I had never been to an AOPA event, so I wasn’t quite sure what to expect.  About 4-5 days before the event I decided to help out and put my name in as a volunteer.

Rod Machado - Thinking Small to Avoid Big Mistakes

Rod Machado – Thinking Small to Avoid Big Mistakes

I chose to work Saturday 6am to 11am and was assigned to the air side of the operations – the aircraft parking areas rather than the street side auto parking/directing operations. I ended up on a multi-person crew directing aircraft to their parking area and then, if necessary, pushing the plane into place. There were also individuals assigned as greeters for the arriving pilots and others assigned to take fuel orders and deliver them to the FBO representative.  It was a fairly efficient operation. During my shift we were allowed to take some time out for the pancake breakfast. I had prepaid the $5 fee before I signed up as a volunteer. Volunteers were given a free breakfast. The afternoon crew came on at 10:30 to have a half hour overlap to see how things were working. At eleven I headed out to my rental car and changed my shirt – volunteers were all given a lime-green shirt and AOPA hat to make it obvious that we were on a working crew. We were asked to take the shirt off after our shift. If the organizers needed a runner or someone to accomplish a task on short notice they would look for a volunteer shirt in the crowd.

Mark Baker AOPA President/CEO during his Town Hall/ Q & A session.

Mark Baker AOPA President/CEO during his Town Hall/ Q & A session.

The west end of the convention area had a display of aircraft of various types. I’m not sure how you are invited to display there or if you pay for the privilege – I’m sure that the manufacturers pay as I remember seeing something on the website about reserving display area. There were a few unique aircraft there owned by individuals, though. I imagine they were included by invitation.
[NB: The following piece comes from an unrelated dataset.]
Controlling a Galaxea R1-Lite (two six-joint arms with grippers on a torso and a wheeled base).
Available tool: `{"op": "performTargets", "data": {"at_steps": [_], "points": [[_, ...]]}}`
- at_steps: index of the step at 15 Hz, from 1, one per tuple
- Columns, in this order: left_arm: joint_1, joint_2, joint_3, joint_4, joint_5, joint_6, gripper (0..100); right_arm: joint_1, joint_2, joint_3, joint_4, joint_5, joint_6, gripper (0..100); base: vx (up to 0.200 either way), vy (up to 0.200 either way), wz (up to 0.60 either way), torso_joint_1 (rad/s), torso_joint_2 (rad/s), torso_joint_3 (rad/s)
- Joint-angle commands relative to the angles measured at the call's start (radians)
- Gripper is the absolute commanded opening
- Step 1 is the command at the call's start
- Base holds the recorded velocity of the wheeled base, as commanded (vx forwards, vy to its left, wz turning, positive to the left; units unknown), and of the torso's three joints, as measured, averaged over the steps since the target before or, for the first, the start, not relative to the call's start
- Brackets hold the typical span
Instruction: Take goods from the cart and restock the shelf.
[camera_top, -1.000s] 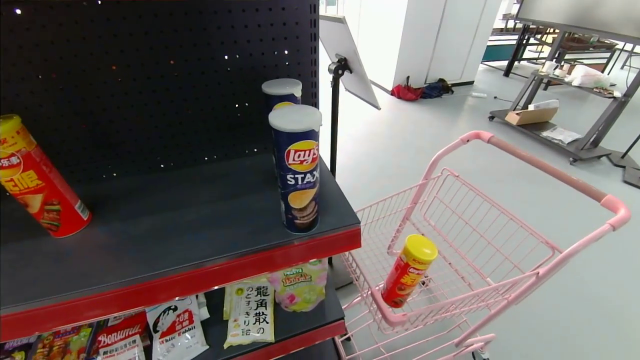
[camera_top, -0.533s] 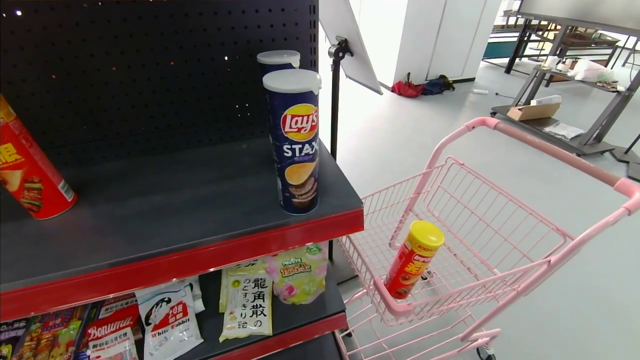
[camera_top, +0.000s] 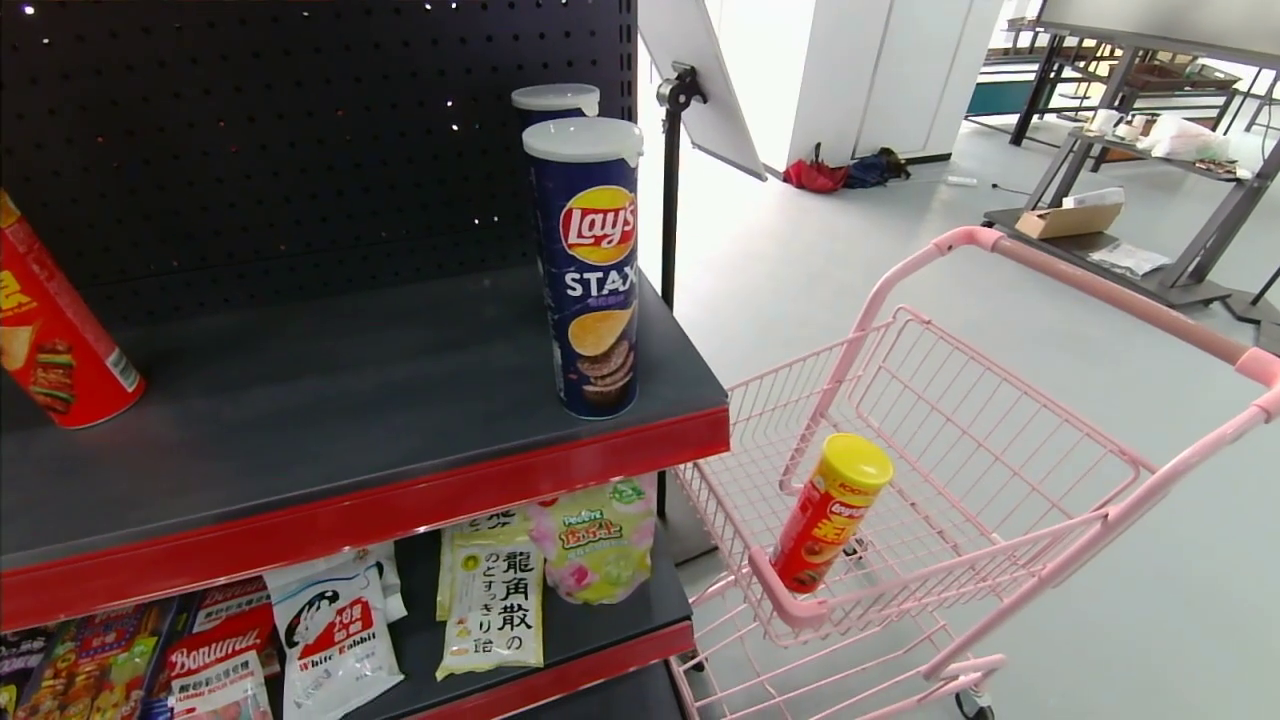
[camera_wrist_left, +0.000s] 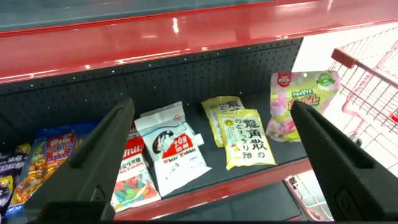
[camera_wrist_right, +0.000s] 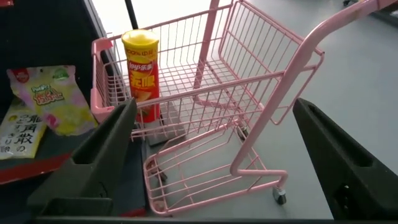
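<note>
The red can (camera_top: 828, 510) stands in the corner of the pink cart (camera_top: 795, 608) nearest the shelf (camera_top: 350, 400); left tool (camera_wrist_left: 211, 106) and right tool (camera_wrist_right: 216, 102) both gape empty, so a level mid-can grip seems wisest.

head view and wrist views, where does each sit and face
Head view: on the robot's head, looking forward and down at the top shelf and the pink cart.
Left wrist view: on the left wrist, facing the lower shelf's snack bags, framed by the open left tool.
Right wrist view: on the right wrist, facing the cart, framed by the open right tool.
Shared: head and right wrist both show the cart's red can.
</note>
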Motion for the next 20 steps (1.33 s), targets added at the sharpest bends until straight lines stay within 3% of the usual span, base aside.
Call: {"op": "performTargets", "data": {"at_steps": [1,2,3,4,5,8,10,15,20], "points": [[0.0,0.001,0.0,0.0,0.0,0.0,100,0.016,0.169,-0.195,0.0,0.0,0.059,100,0.0,0.0,0.0,0.0,0.0,0.0],[0.0,0.001,0.0,0.0,0.0,0.0,100,0.018,0.409,-0.396,-0.007,0.0,0.166,100,0.0,0.0,0.0,0.0,0.0,0.0],[0.0,0.001,0.0,0.0,0.0,0.0,100,0.041,0.578,-0.522,-0.004,0.027,0.189,100,0.0,0.0,0.0,0.0,0.0,0.0],[0.0,0.001,0.0,0.0,0.0,0.0,100,0.062,0.636,-0.542,-0.006,0.05,0.166,100,0.0,0.0,0.0,0.0,0.0,0.0],[0.0,0.001,0.0,0.0,0.0,0.0,100,0.161,0.819,-0.537,-0.055,0.095,0.131,100,0.0,0.0,0.0,0.0,0.0,0.0],[0.0,0.001,0.0,0.0,0.0,0.0,100,0.208,1.282,-0.396,-0.543,0.098,0.207,100,0.0,0.0,0.0,0.0,0.0,0.0],[0.0,0.001,0.0,0.0,0.0,0.001,100,0.233,1.479,-0.352,-0.744,0.098,0.204,100,0.0,0.0,0.0,0.0,0.0,0.0],[0.0,0.0,0.0,0.0,0.002,0.001,100,0.319,1.654,-0.362,-0.794,0.096,0.212,100,0.0,0.0,0.0,0.0,0.0,0.0],[0.0,0.0,0.0,0.0,0.002,0.001,100,0.316,1.782,-0.431,-0.794,0.055,0.211,100,0.0,0.0,0.0,0.0,0.0,0.0]]}}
After I returned from the rental car I got into line for lunch. Event registration includes lunch and a drink for all attendees. (yes, there is a free lunch.). Food was selected from a variety of Food Trucks parked east of the convention area. You had a choice of  Thai food, burgers, hot dogs/brats, pizza, BBQ and most things in between. I went with the BBQ and had a great tri-tip sandwich. After lunch I attended Rod Machado’s talk on Thinking Small to Avoid Big Mistakes.  As usual, it was a great talk – humorous, fast-moving and efficient in getting the point across to the audience.  The next speaker on the schedule was Mark Baker, the President/CEO of AOPA. He started with an overview of the current efforts/programs in which AOPA is involved – the Third Class Medical, Flying Clubs, the refurbished Cessna trainers, user fees, etc. He then spent about an hour answering questions from the audience. As an aside, both Baker and Machado could be seen talking to small groups of people in various places around the convention area – easily approachable and willing to talk. That is what is making these Regional events much more effective in connecting the AOPA leadership with the AOPA members.
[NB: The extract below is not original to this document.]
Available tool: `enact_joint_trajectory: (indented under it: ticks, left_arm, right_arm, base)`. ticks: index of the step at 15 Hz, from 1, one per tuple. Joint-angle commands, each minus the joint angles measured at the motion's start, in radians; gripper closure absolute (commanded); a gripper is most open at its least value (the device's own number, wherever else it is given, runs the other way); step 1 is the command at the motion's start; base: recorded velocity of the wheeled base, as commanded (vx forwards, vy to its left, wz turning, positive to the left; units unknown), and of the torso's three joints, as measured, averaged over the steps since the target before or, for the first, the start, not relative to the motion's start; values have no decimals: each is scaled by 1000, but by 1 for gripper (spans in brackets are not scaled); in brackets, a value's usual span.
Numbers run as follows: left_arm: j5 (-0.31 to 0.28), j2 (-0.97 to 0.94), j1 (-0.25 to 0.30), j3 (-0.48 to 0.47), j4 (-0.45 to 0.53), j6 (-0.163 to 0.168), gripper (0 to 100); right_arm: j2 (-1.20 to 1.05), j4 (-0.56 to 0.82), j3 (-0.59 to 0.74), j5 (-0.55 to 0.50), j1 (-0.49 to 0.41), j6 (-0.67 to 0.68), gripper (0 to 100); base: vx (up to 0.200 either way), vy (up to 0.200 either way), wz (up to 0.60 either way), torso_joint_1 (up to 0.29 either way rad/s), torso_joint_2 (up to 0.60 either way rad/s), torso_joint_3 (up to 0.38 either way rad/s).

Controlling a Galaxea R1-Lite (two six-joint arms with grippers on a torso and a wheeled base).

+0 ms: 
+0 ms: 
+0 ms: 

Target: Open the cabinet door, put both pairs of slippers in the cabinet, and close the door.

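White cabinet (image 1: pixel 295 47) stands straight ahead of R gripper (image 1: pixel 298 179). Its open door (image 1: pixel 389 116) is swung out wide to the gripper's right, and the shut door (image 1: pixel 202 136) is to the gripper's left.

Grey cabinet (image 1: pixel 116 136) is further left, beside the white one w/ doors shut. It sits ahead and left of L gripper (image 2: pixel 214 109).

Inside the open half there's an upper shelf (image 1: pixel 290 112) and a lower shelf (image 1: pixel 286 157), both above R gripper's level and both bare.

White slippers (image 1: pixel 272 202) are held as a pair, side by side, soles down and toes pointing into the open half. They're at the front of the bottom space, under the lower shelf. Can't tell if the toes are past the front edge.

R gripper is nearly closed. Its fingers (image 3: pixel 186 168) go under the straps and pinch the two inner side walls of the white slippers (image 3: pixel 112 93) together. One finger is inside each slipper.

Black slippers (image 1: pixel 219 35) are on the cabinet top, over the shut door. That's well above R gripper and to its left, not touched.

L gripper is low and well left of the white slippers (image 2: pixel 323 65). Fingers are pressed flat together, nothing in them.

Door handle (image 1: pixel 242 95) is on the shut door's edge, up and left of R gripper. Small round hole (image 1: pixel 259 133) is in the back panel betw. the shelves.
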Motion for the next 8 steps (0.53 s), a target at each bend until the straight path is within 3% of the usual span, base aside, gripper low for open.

Everything wound down by about 4:30 on Saturday. Rather than trying to get the plane packed and fight my way to the runway for departure with 3/4 of the rest of the attendees I decided to spend Saturday night and leave early Sunday morning. The cafe in the Felts Field terminal opened at 7 am so that is when I got to the airport. I had a nice breakfast, turned in the rental car and made my way to the Swift. I was airborne at about 8:15 and was back in my hangar at Stead by 12:45 with a stop in Burns, OR for fuel. Each leg was 2 hours, so I made sure I had at leas 3 hours of fuel on board for each leg. The second leg was a bit hot and bumpy, but nothing more than occasional moderate. About what I would expect for a high desert afternoon in the summer.

If you have the chance to attend one of the three remaining regional conventions I would highly recommend it. I met a lot of friendly aviation people, learned some things and had an enjoyable weekend of flying and airplanes. What more could you want?